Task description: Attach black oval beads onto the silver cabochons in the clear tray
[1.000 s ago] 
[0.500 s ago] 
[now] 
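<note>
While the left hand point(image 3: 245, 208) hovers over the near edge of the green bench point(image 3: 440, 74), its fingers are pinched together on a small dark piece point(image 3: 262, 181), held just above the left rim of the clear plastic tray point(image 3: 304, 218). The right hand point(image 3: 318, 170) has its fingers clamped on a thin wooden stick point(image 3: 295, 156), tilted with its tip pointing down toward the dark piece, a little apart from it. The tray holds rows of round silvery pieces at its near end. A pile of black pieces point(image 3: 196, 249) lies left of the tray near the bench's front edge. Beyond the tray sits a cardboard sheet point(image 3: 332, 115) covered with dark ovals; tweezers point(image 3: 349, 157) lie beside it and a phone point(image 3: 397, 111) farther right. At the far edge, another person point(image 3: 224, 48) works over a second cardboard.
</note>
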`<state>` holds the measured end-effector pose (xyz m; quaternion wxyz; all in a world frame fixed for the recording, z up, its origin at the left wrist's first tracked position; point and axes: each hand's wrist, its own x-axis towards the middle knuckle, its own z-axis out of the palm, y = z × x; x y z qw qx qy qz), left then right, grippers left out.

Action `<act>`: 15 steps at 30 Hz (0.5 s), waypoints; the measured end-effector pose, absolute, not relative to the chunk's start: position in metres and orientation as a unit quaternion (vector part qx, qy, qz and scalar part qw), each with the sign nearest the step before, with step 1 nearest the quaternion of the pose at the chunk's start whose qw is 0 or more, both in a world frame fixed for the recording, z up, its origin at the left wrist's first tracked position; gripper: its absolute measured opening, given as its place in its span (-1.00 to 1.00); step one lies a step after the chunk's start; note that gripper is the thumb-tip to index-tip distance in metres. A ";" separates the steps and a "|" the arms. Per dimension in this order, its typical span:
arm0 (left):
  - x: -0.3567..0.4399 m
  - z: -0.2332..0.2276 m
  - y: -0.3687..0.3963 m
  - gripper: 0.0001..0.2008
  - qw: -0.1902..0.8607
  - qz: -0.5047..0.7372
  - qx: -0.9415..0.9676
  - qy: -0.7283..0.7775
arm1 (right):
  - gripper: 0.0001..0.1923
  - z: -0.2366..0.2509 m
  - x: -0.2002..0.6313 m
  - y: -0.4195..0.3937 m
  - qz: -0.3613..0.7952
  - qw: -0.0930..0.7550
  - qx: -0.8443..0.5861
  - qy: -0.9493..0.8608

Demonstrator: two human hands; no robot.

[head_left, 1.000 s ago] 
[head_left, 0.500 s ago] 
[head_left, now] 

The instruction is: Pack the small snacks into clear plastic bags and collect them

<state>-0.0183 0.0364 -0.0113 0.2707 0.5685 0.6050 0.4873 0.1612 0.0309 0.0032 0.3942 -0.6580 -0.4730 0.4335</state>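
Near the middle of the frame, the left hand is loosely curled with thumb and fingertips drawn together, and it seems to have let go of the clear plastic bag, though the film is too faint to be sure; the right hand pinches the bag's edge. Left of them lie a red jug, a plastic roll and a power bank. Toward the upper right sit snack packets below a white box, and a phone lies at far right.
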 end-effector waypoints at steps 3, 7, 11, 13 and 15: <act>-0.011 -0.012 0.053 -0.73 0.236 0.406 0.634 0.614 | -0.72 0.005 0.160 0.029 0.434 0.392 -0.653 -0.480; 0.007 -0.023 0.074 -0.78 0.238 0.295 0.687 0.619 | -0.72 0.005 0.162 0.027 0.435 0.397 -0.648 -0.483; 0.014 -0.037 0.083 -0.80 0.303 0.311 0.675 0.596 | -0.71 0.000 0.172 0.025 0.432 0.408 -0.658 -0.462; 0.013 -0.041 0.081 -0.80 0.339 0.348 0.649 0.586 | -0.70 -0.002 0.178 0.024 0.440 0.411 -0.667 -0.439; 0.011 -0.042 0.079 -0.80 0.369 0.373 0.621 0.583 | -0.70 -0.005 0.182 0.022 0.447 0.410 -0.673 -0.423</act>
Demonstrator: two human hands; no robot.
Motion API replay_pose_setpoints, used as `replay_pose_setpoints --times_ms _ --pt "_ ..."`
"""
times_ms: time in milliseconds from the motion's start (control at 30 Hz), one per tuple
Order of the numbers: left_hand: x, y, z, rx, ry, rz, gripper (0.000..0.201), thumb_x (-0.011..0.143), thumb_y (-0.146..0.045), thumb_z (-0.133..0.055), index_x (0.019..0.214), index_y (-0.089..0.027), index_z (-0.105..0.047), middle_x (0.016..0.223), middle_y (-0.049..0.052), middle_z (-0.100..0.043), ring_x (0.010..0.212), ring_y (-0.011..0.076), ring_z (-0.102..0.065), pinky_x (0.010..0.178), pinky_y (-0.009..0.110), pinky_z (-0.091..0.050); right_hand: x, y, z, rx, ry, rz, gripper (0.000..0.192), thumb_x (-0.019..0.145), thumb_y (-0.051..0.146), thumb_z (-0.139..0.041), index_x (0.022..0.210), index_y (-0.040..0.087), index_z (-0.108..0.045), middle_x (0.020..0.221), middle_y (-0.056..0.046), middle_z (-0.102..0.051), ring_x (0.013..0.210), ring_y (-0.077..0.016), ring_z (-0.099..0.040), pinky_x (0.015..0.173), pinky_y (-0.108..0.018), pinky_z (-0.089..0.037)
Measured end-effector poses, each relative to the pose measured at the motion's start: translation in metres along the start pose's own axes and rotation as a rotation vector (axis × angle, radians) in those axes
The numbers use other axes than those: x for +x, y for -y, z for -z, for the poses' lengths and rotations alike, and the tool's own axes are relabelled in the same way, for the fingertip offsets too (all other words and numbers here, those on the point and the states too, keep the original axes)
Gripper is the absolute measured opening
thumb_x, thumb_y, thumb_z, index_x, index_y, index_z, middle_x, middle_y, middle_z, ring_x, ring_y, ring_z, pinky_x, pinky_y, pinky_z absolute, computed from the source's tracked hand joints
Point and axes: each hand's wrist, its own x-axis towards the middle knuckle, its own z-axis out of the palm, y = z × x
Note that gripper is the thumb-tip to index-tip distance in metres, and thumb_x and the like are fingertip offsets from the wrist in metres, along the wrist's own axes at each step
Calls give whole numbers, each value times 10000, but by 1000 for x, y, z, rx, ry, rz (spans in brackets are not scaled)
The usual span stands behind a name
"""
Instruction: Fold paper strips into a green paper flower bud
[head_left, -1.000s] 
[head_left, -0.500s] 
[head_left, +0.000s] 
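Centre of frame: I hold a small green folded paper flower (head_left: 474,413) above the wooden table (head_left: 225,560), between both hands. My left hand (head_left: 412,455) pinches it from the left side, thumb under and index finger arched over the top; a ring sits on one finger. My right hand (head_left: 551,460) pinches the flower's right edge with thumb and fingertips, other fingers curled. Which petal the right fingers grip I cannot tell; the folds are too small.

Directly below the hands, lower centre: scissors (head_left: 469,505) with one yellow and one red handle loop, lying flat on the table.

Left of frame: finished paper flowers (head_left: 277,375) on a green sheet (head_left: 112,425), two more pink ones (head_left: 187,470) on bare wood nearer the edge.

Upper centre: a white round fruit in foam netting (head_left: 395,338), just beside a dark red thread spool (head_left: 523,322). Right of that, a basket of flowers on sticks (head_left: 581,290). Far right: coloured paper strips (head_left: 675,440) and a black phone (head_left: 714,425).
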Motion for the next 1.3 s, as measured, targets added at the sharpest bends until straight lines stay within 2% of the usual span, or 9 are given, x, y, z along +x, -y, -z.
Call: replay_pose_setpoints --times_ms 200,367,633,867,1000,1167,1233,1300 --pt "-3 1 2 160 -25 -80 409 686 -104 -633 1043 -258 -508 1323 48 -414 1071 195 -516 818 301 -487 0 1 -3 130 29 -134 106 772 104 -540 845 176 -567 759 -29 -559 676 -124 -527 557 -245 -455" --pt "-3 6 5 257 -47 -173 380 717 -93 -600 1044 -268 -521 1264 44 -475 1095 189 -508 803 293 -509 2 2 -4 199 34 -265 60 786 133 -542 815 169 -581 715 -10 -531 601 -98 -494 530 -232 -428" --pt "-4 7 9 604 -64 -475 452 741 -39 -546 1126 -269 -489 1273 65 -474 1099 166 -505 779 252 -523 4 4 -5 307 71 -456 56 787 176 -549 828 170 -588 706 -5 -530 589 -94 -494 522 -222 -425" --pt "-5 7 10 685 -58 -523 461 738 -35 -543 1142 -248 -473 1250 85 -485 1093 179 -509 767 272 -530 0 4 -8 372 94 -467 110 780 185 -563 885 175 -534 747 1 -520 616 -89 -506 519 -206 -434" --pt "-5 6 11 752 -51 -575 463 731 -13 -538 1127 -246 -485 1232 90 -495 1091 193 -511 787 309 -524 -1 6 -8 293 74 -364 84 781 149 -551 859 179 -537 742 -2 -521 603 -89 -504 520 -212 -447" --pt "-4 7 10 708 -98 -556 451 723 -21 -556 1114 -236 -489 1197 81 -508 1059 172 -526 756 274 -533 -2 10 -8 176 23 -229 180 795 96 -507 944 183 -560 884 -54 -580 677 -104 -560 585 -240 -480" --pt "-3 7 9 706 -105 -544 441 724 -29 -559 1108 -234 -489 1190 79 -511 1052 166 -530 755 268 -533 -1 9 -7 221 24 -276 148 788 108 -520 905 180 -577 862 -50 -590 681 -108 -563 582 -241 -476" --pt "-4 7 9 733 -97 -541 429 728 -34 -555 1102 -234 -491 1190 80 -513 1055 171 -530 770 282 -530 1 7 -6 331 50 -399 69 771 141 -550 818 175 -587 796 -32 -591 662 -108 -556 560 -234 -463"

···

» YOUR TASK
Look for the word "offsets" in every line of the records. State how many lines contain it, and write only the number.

» SOLUTION TO THIS EXERCISE
2